> [PROBLEM DESCRIPTION]
Pull each line holding the word "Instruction" from the data.

> [INPUT DATA]
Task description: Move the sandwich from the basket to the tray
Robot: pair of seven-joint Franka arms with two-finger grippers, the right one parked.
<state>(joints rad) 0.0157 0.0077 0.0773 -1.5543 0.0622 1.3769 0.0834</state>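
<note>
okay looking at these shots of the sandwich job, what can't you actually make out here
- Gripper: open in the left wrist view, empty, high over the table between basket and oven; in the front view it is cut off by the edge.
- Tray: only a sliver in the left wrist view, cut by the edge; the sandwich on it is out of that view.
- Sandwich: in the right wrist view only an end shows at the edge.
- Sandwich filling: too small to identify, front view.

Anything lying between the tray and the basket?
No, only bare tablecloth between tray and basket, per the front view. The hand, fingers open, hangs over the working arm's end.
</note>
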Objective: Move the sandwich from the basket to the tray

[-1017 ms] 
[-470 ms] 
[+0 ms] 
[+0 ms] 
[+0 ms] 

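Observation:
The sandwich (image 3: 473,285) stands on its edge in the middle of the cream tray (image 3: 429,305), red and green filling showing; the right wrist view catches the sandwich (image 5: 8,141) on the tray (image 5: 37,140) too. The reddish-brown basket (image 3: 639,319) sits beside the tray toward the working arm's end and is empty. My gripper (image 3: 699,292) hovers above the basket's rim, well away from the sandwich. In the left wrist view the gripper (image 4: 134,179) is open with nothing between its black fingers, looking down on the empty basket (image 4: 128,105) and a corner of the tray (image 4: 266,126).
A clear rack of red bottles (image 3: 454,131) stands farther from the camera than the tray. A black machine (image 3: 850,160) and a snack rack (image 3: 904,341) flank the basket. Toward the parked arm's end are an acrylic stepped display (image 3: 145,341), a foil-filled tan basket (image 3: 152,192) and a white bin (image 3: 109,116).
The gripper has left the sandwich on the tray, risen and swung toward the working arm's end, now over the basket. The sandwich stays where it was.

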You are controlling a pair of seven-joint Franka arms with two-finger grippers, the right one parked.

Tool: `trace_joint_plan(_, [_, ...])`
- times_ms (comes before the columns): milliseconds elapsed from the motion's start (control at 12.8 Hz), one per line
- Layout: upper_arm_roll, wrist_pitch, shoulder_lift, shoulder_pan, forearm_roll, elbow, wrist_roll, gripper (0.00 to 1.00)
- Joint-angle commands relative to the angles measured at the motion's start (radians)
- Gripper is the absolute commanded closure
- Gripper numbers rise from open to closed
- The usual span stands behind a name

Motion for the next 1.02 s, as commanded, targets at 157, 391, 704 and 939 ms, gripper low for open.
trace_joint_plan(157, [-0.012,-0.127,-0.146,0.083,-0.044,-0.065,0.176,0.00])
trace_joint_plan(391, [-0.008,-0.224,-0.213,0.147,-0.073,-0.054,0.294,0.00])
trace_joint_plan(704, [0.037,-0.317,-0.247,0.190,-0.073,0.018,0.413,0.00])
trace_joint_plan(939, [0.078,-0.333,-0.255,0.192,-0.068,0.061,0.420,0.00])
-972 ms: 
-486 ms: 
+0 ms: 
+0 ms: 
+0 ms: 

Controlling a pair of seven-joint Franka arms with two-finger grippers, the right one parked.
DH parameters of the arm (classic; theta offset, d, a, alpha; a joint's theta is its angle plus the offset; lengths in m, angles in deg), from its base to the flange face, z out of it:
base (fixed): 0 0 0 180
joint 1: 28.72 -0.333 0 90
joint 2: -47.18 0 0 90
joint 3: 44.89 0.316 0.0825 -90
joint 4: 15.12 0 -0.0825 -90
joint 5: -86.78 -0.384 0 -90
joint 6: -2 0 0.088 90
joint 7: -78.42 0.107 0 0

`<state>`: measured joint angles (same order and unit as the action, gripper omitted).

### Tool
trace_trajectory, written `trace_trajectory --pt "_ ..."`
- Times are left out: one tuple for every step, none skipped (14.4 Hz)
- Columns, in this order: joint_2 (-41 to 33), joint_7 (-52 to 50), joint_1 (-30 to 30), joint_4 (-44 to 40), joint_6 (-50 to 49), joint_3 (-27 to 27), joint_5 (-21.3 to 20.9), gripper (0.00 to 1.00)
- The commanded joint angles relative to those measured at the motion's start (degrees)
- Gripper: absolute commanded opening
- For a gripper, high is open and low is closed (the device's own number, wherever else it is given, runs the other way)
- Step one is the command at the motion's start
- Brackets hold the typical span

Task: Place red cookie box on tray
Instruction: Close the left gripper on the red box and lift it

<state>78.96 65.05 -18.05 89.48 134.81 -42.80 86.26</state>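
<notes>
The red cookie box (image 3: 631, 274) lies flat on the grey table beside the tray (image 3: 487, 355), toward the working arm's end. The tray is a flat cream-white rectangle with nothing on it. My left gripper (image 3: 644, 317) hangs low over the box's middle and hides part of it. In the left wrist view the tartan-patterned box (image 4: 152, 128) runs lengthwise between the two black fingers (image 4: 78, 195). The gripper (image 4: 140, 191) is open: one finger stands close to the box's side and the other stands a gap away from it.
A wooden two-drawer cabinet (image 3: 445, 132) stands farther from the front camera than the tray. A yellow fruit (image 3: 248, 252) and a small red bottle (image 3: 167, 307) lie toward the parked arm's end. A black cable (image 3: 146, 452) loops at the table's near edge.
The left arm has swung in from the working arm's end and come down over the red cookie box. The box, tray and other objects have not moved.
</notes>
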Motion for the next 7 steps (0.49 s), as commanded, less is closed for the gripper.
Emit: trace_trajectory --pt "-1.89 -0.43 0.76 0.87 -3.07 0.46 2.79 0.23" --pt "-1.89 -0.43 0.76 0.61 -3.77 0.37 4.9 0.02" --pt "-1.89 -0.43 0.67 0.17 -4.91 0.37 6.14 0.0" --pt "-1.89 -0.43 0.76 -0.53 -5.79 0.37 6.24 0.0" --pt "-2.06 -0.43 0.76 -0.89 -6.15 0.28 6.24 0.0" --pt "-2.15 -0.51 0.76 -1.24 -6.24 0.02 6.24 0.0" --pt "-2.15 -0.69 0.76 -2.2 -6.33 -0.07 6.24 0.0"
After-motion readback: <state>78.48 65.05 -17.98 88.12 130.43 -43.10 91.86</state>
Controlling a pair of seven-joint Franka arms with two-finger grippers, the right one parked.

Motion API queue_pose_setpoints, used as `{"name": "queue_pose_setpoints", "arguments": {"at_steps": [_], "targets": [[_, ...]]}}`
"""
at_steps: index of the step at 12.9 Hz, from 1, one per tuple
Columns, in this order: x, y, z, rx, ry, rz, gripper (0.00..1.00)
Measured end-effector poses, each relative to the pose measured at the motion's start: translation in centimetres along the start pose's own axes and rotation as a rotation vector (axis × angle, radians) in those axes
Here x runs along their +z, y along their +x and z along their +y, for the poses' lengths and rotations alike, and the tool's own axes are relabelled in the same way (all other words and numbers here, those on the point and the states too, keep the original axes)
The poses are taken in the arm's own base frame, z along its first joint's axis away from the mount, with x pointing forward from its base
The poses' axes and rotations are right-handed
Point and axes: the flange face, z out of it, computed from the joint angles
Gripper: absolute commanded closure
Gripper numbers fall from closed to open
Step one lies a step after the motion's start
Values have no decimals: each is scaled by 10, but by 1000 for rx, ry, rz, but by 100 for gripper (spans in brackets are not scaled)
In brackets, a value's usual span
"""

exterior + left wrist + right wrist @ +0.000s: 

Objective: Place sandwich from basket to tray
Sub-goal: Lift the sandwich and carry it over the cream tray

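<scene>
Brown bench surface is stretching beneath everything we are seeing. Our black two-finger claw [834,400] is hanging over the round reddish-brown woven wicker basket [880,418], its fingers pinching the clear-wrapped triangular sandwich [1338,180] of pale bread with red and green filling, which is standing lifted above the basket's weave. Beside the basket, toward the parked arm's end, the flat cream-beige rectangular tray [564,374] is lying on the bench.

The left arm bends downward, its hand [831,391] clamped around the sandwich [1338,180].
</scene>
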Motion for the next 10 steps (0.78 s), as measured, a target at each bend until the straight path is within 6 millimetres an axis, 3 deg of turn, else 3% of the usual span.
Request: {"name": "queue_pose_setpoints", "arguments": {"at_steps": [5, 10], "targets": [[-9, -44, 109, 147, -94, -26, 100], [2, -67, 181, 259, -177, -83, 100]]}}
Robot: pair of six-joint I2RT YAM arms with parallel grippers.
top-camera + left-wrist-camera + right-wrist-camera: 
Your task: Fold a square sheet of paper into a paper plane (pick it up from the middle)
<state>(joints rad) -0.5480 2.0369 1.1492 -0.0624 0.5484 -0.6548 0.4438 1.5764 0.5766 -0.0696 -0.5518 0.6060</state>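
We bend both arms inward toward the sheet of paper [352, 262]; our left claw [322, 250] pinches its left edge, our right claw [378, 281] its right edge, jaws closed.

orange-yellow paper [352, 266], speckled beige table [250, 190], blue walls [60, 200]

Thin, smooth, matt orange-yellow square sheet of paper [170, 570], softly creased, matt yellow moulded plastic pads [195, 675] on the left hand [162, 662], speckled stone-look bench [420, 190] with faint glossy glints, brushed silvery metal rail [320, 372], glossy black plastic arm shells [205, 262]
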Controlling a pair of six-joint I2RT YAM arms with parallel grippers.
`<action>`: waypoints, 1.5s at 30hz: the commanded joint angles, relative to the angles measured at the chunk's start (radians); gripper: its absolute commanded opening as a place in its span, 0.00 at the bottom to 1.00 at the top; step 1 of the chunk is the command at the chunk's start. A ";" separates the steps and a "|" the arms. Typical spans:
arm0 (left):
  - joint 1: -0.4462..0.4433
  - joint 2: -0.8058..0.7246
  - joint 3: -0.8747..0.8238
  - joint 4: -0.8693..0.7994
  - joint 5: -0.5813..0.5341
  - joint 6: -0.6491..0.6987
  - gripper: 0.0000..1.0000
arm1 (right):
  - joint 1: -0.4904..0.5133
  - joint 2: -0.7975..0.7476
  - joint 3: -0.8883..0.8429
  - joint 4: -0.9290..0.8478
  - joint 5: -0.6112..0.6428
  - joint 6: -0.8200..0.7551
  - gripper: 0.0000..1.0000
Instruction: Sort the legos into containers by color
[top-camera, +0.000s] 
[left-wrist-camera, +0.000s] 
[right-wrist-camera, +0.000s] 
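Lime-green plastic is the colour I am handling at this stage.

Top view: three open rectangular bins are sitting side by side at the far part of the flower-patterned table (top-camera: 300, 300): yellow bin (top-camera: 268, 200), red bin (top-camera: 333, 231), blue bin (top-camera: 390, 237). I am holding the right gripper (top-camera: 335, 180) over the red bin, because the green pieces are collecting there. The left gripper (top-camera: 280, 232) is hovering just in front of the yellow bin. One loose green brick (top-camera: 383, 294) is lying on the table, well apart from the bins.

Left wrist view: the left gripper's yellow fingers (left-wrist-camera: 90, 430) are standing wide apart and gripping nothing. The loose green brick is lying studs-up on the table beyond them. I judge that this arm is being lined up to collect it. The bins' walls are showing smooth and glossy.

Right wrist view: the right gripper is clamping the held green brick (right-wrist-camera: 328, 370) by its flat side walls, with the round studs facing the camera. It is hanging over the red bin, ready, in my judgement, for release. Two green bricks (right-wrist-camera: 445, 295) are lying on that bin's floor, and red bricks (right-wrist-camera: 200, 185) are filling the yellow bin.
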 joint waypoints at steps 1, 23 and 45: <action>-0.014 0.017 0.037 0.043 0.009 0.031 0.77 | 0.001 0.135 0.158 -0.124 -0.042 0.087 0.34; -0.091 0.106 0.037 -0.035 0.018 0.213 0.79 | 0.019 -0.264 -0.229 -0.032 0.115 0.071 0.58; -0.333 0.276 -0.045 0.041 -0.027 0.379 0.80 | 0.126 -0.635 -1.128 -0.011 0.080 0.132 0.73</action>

> [ANSWER SECTION]
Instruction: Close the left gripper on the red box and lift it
Instruction: Sort the legos into containers by color

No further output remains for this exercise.